O prêmio para a determinação da estrutura do ribossomo pode ser encarada como o fim de uma longa trilogia. Ela começou em 1962, quando James Watson, Francis Crick e Maurice Wilkins ganharam o Nobel de Medicina e Fisiologia ao determinar a estrutura atômica das moléculas de DNA.
Mais de 40 anos depois, em 2006, Roger Kornberg foi premiado por descrever o RNA mensageiro - o "garoto de recados" da célula, responsável por levar as informações do "manual de instruções", o DNA, para a "fábrica", o ribossomo. Faltava o fim da história.
Agora, finalmente, o Nobel foi concedido a quem estudou o término da linha: como o ribossomo lê as informações trazidas pelo RNA mensageiro e cria as proteínas de que o corpo precisa. Cientistas que trabalhavam na área já cobravam reconhecimento. "A gente sempre esperava que viesse um Prêmio Nobel", diz Schpector.

Nada mudou?
Esperado ou não, o prêmio deixou os ganhadores num estado de alegria tão eufórico que mal sabiam o que dizer à imprensa. "Eu me sinto fantástico. Você é do Brasil? Eu já estive no Brasil, mas agora eu nem consigo lembrar quando foi isso", disse à Folha Steitz, por telefone. "Acho que [o Nobel] não vai mudar nada no meu trabalho, na minha pesquisa, mas é fantástico."

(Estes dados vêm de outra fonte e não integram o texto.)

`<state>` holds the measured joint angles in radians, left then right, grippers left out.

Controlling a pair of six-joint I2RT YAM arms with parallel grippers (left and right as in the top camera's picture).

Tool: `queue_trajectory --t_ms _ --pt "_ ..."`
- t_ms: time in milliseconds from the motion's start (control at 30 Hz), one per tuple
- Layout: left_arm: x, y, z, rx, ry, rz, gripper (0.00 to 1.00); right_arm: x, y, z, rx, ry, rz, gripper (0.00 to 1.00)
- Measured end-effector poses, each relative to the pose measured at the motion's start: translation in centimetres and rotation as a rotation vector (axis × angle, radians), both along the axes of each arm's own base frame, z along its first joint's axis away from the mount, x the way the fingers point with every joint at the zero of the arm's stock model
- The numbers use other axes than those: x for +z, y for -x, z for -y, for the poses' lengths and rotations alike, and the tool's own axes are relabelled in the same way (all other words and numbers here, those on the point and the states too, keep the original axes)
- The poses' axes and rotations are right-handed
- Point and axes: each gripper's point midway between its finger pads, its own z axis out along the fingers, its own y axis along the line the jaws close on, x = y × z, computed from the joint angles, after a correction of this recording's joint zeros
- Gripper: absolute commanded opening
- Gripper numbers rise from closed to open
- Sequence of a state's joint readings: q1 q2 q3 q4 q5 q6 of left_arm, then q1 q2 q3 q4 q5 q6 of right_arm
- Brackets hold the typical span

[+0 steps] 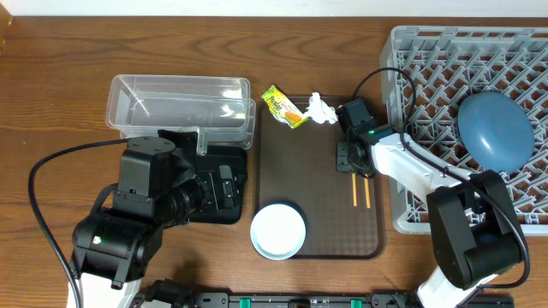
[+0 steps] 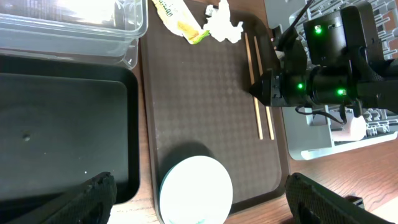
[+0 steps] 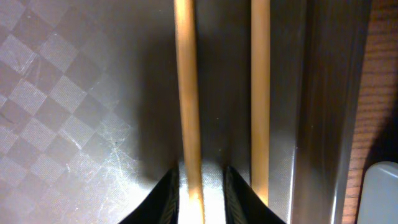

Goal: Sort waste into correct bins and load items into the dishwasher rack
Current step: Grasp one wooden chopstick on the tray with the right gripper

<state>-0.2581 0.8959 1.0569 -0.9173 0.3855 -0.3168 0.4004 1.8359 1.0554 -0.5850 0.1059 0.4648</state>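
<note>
Two wooden chopsticks (image 1: 360,190) lie side by side at the right edge of the brown serving tray (image 1: 317,205). My right gripper (image 1: 353,162) is down on them, open by a narrow gap, its fingers (image 3: 200,193) on either side of the left chopstick (image 3: 186,93). The other chopstick (image 3: 260,93) lies outside the jaws. A pale mint bowl (image 1: 278,231), white inside, sits at the tray's front left. A snack wrapper (image 1: 282,107) and a white tissue (image 1: 321,109) lie at the tray's far edge. My left gripper (image 2: 199,205) is wide open and empty above the bowl (image 2: 196,190). The pink cup is not visible.
The clear tub (image 1: 180,107) stands at the back left, with the black tray (image 2: 62,130) in front of it under my left arm. The grey dishwasher rack (image 1: 428,77) fills the right side and holds the dark-blue bowl-plate (image 1: 495,130). The right arm's cable loops over the rack edge.
</note>
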Motion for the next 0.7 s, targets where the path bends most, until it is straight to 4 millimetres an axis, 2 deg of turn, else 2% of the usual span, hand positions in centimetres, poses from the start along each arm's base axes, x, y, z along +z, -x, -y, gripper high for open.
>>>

Schpector afirma que Yonath foi a pioneira entre os três, em parte por sua ousadia em decidir atacar um problema tão difícil. " Diziam que estava jogando dinheiro fora", conta.
Até a década de 80, todos complexos moleculares mapeados em 3-D por cristalografia eram bem menores - "as pessoas trabalhavam com compostos de 10 mil, 15 mil átomos", diz Schpector. Yonath queria aplicar a cristalografia a ribossomos, que possuem milhões de átomos e são muito mais complexos que o DNA, por exemplo. Ramakrishnan e Steitz se juntaram a ela depois.
Mas os céticos estavam certos em dizer que era um trabalho difícil: só foi possível obter o mapa completo dos átomos do ribossomo no ano 2000.